耐えることもできない激痛に加え、迫る殺意。

すべてに怯えて死ね。


「待てカリナ! 里を滅ぼしたとはいえ、貴様を数年間生かしてやったのはこの私だぞ!」


 イヴァンはヒールで背中の傷を修復しながら、そうこちらへ話かけた。

私は無視して脚を進めた。


「ガハハ! そうか、そんなに私が憎いかカリナ! いいだろう、殺れ」


 ついに悟ったのか、開き直ったイヴァンは何故か笑い上げた。

気でも触れたか?

私がそう思った瞬間、ニヤリと口角を上げて奴は口を開く。


「ただし! 私を殺せばもう二度と、仲間の場所は知れなくなるだろうなぁ」


「仲間の場所だと?」


「あぁ......お前がこうして反逆することを想定して、いざという時のためにダークエルフの生き残りがいる場所を捜索させていたんだよ。
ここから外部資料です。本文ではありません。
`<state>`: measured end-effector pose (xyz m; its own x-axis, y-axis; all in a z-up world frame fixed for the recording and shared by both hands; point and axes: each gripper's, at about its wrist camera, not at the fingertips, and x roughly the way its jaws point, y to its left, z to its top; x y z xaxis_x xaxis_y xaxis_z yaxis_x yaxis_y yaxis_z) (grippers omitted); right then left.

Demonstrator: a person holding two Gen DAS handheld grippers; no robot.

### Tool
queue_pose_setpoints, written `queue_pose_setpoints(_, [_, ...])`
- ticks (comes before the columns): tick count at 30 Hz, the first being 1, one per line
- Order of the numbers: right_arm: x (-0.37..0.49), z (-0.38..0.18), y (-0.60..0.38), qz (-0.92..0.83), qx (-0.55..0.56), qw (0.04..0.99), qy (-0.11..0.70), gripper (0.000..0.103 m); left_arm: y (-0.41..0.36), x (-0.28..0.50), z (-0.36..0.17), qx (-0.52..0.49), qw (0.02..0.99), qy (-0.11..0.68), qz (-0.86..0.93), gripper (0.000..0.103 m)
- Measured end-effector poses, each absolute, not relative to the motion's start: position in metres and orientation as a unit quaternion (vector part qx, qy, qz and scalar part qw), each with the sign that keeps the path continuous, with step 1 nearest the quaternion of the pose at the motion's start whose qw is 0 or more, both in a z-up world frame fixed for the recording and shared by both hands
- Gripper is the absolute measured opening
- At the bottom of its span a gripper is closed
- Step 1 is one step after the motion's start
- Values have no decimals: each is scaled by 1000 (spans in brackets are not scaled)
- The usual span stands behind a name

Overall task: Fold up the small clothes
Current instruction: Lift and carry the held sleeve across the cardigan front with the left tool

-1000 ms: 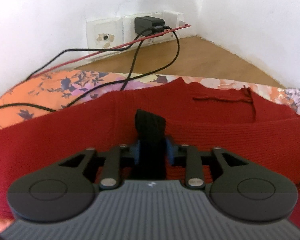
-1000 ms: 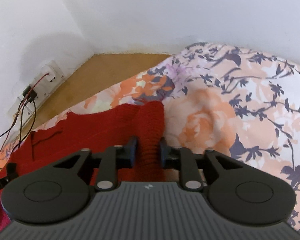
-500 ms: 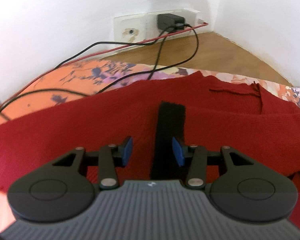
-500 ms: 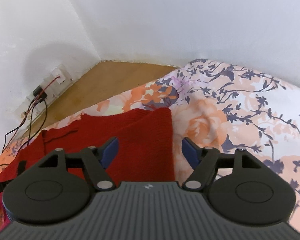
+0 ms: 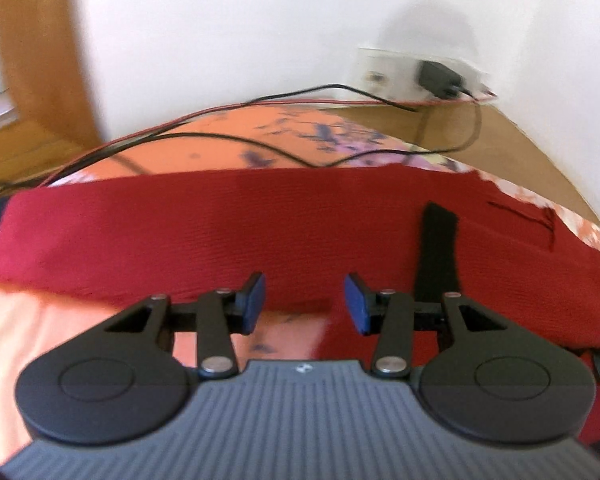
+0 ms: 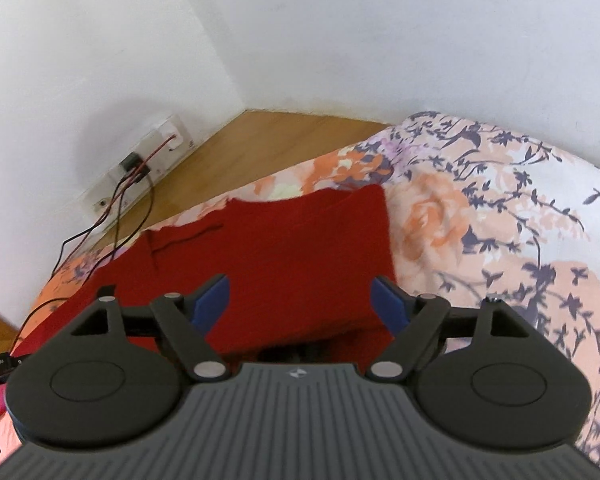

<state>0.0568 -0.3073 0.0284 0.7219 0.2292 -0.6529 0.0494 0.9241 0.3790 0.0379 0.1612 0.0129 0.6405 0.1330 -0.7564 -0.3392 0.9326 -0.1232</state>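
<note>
Left wrist view: the left gripper [image 5: 304, 304] has its jaws spread with nothing between them, and the red knit [image 5: 300, 224] lies as a wide band just beyond and partly under the blue pads [image 5: 254, 302], its long axis running crosswise to the jaws. Its near edge passes right at the fingertips, with the floral sheet [image 5: 60, 320] showing below and to the left. A black strap [image 5: 438, 256] lies on the knit to the right of the jaws, pointing away from them. Right wrist view: the right gripper [image 6: 300, 304] is spread wider, also empty, and the knit fills the gap between its pads and stretches away to the left; its straight right edge runs forward just inside the right pad. Judging by this, each gripper sits near one end of the knit, so the next fold probably calls for both.
</note>
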Motion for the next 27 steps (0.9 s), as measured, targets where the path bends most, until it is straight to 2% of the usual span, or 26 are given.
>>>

そしたらつい最近、見つかってね」


「ふ、ふざけた嘘をつく!」


 私は彼の目の前で斧を振り上げた。


「ガハハ! 嘘だと思うなら殺せ!」


 何故だ!

何故目を泳がせない。

嘘じゃないのか?

本当にこいつは、私の仲間の居場所を知っているのか。

いや、だとしてもこいつを生かしておくわけには......。


「ガハハ! 殺せないか、弱くなったなカリナ! 死ね!」


 死ね?

動けない奴がなぜその言葉を発する。

まさか周囲に敵が来た?

見渡すと、上から爆炎が迫っていることに気づく。

しまった、盾を出すのが間に合わない。

盾を作り出すのが少し遅れ、左腕全体に火傷がついた。

訓練しているとはいえ、流石にこのダメージはくる。

痛みに気をとられた私は、イヴァンが遠くへ逃げている事に遅れて気づいた。


「待てイヴァン!」


「グガガガギギィ!」


 追いかけようとするが、竜が空から降りてきて咆哮をこちらに浴びせる。


「翼竜か」


 あぁ、私はなんでこうチャンスを逃すんだ。

いや、今目の前に奴がいたとしても殺せるかわからない。

どうやら私は殺し屋を経験していながら、私情が挟むといつも躊躇ってしまうようだ。

これ以上、シュエリーさんたちに迷惑をかけられない。

だがイヴァン、私はお前を許すことはない。

この騒動が終わり次第、今度こそ貴様を捕まえる。


「だがら翼竜、まずはお前を倒す!」


 この国を焼き尽くさせるわけにはいかない。